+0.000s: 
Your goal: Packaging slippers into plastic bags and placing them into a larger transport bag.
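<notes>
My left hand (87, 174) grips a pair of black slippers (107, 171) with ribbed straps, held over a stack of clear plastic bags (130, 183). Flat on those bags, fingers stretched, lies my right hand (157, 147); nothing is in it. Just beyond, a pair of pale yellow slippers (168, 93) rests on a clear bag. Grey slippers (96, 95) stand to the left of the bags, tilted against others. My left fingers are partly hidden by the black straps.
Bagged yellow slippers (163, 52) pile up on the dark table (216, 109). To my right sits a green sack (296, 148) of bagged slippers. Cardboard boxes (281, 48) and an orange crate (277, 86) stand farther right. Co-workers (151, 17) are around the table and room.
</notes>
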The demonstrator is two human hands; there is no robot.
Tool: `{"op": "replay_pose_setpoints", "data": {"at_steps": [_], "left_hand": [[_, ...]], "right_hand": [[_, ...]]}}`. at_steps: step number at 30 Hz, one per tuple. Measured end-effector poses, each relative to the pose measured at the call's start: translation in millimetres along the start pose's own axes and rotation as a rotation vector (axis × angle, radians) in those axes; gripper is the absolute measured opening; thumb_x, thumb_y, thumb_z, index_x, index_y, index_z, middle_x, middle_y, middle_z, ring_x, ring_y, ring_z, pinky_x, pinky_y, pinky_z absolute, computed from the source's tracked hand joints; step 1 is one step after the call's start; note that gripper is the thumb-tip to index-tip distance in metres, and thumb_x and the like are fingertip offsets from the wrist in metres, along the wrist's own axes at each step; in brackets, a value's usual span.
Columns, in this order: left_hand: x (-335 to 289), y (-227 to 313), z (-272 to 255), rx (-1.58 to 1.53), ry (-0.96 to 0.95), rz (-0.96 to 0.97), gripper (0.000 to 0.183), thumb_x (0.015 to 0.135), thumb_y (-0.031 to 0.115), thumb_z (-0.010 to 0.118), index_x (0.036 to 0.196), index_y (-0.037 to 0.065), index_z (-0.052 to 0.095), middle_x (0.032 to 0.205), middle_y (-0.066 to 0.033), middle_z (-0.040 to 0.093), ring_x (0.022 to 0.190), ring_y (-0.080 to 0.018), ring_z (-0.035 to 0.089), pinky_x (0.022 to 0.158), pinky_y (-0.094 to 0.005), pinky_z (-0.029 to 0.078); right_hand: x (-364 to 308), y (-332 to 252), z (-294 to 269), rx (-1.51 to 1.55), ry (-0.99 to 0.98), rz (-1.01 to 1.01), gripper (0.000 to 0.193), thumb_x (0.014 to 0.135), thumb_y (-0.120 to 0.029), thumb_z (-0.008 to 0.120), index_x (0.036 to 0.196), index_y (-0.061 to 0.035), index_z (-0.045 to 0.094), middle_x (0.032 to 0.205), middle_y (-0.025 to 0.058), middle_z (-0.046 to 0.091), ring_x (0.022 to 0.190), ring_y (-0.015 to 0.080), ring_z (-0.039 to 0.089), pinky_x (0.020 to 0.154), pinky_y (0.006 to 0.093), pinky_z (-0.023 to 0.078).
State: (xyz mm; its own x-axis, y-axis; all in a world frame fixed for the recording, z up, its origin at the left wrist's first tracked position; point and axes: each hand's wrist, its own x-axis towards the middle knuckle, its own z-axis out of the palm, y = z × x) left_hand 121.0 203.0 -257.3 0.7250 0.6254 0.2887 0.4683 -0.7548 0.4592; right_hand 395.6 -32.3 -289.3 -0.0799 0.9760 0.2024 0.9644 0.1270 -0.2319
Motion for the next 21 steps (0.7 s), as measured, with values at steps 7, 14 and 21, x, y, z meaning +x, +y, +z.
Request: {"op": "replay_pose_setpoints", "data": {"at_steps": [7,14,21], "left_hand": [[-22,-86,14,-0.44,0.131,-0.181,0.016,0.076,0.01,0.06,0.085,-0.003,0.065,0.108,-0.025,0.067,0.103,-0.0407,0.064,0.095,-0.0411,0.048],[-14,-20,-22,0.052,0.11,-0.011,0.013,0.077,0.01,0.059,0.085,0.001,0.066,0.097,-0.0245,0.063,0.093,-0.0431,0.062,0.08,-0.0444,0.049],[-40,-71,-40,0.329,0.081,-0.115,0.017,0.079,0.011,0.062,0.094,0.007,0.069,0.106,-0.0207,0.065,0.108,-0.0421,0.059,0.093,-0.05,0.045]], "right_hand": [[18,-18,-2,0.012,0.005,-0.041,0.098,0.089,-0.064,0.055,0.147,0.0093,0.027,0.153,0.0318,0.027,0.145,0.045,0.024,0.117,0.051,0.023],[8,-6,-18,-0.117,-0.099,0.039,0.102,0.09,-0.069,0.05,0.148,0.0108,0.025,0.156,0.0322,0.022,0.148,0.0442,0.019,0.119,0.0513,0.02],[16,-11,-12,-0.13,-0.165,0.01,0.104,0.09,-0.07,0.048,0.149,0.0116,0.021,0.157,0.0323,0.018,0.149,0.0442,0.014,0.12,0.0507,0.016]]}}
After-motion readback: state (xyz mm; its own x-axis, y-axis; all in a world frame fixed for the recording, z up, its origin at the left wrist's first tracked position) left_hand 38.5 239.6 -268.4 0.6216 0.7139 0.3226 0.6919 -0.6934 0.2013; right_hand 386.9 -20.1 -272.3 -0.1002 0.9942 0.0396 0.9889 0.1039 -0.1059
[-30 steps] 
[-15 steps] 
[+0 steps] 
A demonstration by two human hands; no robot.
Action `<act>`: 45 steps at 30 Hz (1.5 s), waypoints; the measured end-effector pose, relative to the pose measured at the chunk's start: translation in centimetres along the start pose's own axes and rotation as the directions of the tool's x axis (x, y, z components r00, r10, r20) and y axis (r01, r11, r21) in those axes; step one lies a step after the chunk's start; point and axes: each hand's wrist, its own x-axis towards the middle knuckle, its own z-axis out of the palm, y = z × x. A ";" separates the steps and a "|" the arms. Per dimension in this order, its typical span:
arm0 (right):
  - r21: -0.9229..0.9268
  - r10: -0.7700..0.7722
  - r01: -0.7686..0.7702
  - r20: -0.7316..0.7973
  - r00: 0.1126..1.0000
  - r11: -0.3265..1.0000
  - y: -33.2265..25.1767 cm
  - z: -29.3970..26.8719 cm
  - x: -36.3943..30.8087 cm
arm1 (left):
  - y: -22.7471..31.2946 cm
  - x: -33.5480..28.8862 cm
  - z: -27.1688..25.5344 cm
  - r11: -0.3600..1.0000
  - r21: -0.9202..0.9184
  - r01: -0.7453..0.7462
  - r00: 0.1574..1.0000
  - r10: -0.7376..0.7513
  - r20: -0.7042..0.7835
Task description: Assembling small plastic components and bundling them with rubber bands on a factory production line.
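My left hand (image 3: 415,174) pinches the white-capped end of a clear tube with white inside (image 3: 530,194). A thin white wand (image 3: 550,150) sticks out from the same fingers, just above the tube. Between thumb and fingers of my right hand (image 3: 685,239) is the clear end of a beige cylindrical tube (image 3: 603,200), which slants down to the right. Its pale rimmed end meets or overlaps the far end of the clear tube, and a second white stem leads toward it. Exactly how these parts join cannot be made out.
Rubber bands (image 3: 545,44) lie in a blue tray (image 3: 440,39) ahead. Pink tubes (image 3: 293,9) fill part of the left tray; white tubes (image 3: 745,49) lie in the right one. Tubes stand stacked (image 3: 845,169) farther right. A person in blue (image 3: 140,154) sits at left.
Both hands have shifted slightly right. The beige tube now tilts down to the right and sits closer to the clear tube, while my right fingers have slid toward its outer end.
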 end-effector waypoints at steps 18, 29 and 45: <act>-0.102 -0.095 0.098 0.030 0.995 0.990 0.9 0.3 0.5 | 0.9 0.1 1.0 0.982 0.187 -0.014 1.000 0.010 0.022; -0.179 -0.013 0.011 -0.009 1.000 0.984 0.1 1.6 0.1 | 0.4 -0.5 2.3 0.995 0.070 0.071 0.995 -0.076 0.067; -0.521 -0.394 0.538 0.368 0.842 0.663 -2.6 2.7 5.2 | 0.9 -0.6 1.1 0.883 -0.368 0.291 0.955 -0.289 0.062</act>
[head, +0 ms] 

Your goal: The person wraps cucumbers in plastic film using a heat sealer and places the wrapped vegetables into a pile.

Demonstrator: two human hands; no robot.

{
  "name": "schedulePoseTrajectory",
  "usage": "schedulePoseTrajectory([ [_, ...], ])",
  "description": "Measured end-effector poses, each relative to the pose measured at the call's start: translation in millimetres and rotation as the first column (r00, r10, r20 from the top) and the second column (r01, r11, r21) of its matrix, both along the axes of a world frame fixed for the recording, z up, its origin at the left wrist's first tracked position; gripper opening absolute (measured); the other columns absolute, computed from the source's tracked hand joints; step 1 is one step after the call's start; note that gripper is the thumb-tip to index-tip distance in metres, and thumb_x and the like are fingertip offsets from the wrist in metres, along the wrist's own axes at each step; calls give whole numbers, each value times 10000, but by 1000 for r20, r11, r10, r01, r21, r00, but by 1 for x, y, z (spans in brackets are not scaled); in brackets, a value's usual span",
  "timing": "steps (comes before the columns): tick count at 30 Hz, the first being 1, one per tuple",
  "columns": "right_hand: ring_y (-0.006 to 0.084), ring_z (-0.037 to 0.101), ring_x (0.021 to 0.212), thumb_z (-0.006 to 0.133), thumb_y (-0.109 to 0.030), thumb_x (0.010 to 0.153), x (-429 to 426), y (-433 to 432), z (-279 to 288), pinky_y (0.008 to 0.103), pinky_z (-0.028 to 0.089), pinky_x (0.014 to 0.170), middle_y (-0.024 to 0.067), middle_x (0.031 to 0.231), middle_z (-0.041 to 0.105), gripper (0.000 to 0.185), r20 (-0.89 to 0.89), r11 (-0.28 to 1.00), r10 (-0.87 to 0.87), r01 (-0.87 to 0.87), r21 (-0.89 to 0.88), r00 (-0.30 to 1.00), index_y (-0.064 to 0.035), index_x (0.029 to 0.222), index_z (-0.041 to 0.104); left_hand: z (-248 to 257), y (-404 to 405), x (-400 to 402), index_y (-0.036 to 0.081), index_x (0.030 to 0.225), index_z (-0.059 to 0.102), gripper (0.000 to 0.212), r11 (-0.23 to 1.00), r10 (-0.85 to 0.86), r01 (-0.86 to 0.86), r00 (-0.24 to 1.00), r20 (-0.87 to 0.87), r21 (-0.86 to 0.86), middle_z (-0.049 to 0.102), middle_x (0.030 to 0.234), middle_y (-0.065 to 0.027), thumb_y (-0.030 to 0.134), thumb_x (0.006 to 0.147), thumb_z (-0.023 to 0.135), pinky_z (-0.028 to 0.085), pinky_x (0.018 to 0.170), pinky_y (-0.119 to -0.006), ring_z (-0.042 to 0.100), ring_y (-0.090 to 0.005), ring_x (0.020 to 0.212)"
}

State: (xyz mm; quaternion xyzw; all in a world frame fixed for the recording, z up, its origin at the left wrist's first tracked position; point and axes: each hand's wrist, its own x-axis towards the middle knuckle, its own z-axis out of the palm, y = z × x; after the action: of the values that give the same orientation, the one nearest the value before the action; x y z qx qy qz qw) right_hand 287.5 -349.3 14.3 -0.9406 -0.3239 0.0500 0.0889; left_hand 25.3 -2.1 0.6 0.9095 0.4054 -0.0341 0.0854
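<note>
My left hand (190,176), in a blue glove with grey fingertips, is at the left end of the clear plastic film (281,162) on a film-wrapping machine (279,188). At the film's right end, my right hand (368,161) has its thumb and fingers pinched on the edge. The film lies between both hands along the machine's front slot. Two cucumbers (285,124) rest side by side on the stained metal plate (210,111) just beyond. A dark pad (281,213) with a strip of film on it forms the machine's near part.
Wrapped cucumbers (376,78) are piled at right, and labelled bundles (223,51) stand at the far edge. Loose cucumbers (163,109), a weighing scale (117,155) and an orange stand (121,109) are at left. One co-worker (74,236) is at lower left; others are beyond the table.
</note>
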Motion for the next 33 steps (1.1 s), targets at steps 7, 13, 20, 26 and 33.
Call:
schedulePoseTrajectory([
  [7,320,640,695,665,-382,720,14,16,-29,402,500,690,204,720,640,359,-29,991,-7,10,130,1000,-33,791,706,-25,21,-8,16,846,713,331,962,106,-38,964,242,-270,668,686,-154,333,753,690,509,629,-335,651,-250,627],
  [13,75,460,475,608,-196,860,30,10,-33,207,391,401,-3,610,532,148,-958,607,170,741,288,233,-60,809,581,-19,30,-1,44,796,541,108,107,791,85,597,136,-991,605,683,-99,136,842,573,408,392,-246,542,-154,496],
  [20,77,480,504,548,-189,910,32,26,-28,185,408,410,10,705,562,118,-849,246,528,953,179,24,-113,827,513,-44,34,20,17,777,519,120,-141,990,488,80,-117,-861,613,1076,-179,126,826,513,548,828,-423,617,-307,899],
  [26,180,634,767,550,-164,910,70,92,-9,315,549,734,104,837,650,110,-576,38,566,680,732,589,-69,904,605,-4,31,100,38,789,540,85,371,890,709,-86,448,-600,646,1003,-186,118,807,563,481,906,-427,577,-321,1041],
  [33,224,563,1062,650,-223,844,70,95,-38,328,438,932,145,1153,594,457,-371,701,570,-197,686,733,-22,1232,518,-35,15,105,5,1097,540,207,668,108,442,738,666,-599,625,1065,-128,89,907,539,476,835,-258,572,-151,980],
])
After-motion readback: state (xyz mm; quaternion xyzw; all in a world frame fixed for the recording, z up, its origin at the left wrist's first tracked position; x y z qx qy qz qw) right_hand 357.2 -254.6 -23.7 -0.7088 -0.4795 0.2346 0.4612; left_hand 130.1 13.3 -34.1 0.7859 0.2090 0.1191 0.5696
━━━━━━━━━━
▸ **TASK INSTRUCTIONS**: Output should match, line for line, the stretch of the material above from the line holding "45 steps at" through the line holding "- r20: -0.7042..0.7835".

▸ **COMPLETED TASK**:
Action `<act>`: 45 steps at 30 Hz (1.5 s), waypoints; the measured end-effector pose, relative to the pose measured at the chunk's start: translation in centimetres along the start pose's own axes and rotation as the directions of the tool's x axis (x, y, z components r00, r10, r20) and y axis (r01, r11, r21) in those axes; step one lies a step after the chunk's start; point and axes: each hand's wrist, its own x-axis towards the middle knuckle, its own z-axis out of the palm, y = z × x. A ";" separates the steps and a "|" the arms. Per dimension in this order, its typical span:
arm0 (right):
  - r21: -0.9229..0.9268
  - r10: -0.7700..0.7722
  - r01: -0.7686..0.7702
  - r20: -0.7316..0.7973
  - r00: 0.1126..1.0000
  - r11: -0.3265..1.0000
  - y: -33.2265..25.1767 cm
  - z: -29.3970..26.8719 cm
  - x: -36.3943..30.8087 cm
arm1 (left):
  - y: -22.7471..31.2946 cm
  - x: -33.5480..28.8862 cm
  - z: -27.1688..25.5344 cm
  - r11: -0.3600..1.0000
  - r21: -0.9202..0.9184
  - r01: -0.7453..0.7462
  - r00: 0.1574..1.0000
  - r10: -0.7376..0.7513
  - r20: -0.7042..0.7835

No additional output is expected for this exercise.